Exercise requirements => Give back the whole listing exactly as written, leaving out each picture.

Available data =>

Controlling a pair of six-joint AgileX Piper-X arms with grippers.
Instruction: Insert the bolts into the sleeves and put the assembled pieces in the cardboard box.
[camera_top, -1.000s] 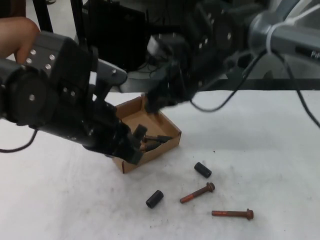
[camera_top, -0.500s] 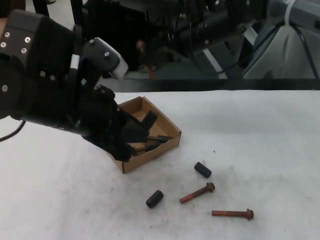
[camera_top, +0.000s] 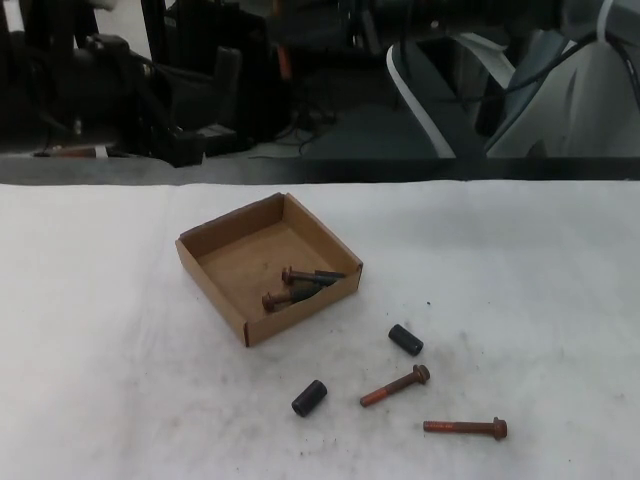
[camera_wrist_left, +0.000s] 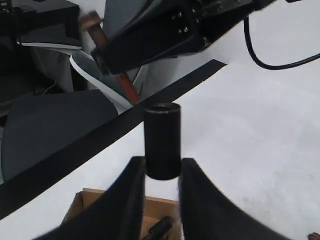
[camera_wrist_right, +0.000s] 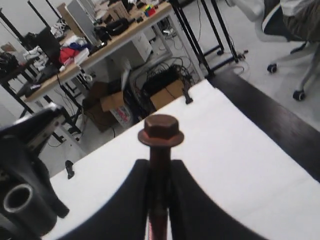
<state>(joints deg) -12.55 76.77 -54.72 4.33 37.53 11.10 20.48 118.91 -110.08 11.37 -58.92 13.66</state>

Output for this exercise =>
Controlling a pair of six-joint AgileX Piper-X arms with grippers.
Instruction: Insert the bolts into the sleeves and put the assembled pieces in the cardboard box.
[camera_top, -1.000s] 
[camera_top, -0.500s] 
[camera_top, +0.000s] 
[camera_wrist_left, +0.000s] 
[camera_wrist_right, +0.000s] 
<state>(joints deg) -12.55 76.77 -54.72 4.33 37.53 11.10 20.48 118.91 -110.08 11.37 -58.92 13.66</state>

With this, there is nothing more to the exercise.